Потом в дверь громко постучали и сказали:
— Фреда Липпи! Ваш выход через две минуты.
Две минуты! Я натянула платье. Не вполне по размеру, ну да ладно. Вырез великоват и разрез аж до бедра. Я стала рыться в куче обуви, подбирая туфли, и разбудила змею, которая, должно быть, там спала. Она была черная, блестящая и злая. Змея рассвирепела, стала шипеть и бросилась на меня. Я почувствовала острую и жгучую боль в ноге, как от укола иголкой. Змея укусила меня! Оставалось надеяться, что она не ядовитая. Если Мормиле думает, что я выйду на сцену вместе с этой тварью, его ждет разочарование. Я осмотрела место укуса. Пятнышко было круглое и почему-то дымилось.
— Одна минута! — снова прокричал тот же голос.
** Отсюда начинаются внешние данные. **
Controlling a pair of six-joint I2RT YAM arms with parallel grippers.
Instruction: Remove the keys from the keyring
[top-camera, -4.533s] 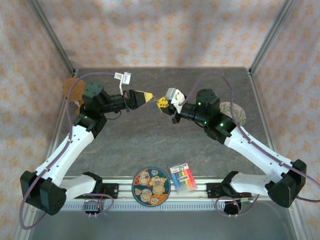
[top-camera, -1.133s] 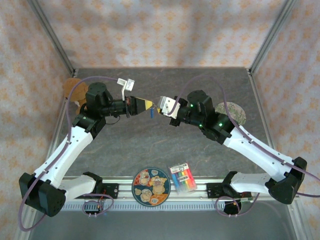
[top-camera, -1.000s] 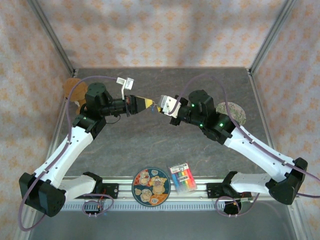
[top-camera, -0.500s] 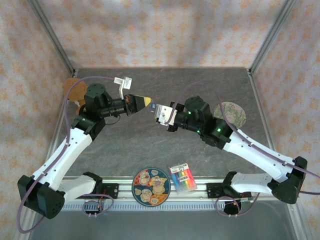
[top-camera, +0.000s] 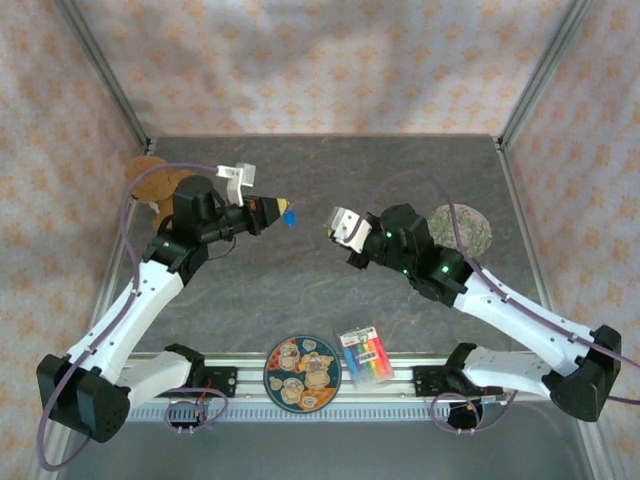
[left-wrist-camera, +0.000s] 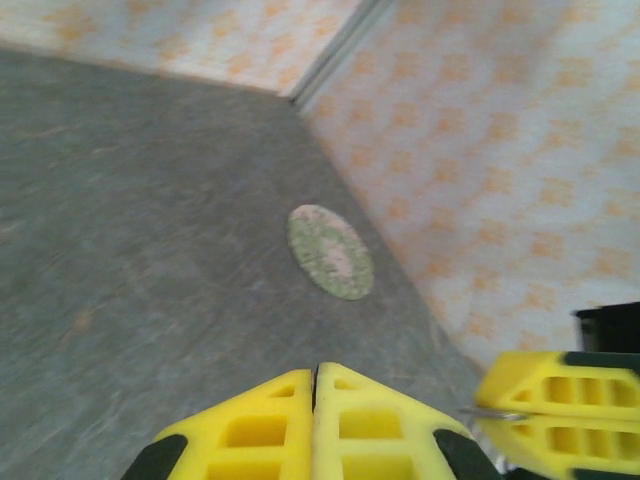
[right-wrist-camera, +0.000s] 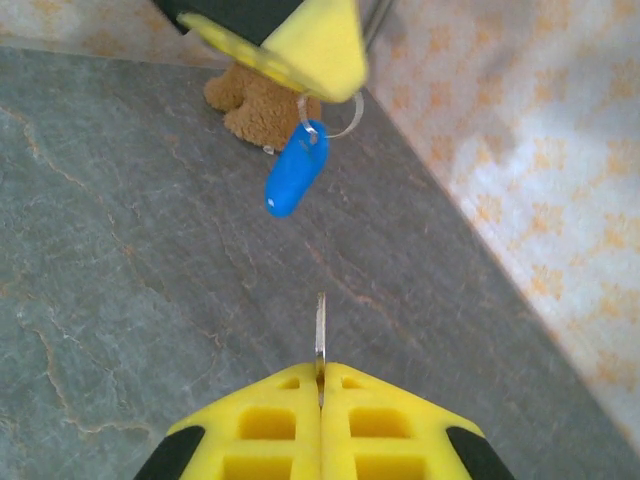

Я влезла в серебристые туфли, которые были мне на несколько размеров велики, обмотала вокруг шеи боа из перьев, воткнула в волосы восковой цветок и чуть-чуть нарумянила щеки, потому что была бледная от ужаса. Взглянув в треснутое зеркало, я решила, что вполне сойду за певичку из кабаре.
— Ваш выход, — сообщил мне голос, и на сей раз дверь распахнулась. Громила-охранник с заклеенным пластырем кровоточащим носом крепко сжал мою руку чуть повыше локтя, как будто получил указание не дать мне сбежать. Я шаталась, сражаясь с неустойчивыми туфлями. Отныне я знала, что такое боязнь сцены.
Меня подвели к украшенному бисером занавесу, и мы стали ждать. Сердце колотилось, лицо горело. На сцене сам Мормиле говорил в микрофон, обращаясь к посетителям, и его голос оглушительно гремел на весь зал.
— Леди и джентльмены, юноши и девушки! Свежая после кругосветного путешествия на океанском лайнере, где она… — Тут микрофон издал долгий болезненный свист, но сбить Мормиле ему не удалось. — …и злачных заведений Дамаска. Я прошу вас оказать теплый радушный прием очаровательной и талантливой синьоре Веронике Капур.
Раздалась барабанная дробь, оркестр грянул вступление к «Мужчине, которого я люблю».
Луч прожектора высветил дверь, за которой я стояла. Громила сунул мне в руку микрофон и вытолкнул за занавес. На мгновение я совершенно ослепла. Нужно было начинать петь. Песню я, к счастью, знала. Зато не узнала собственный голос, усиленный и искаженный микрофоном. Такое впечатление, что пел кто-то другой.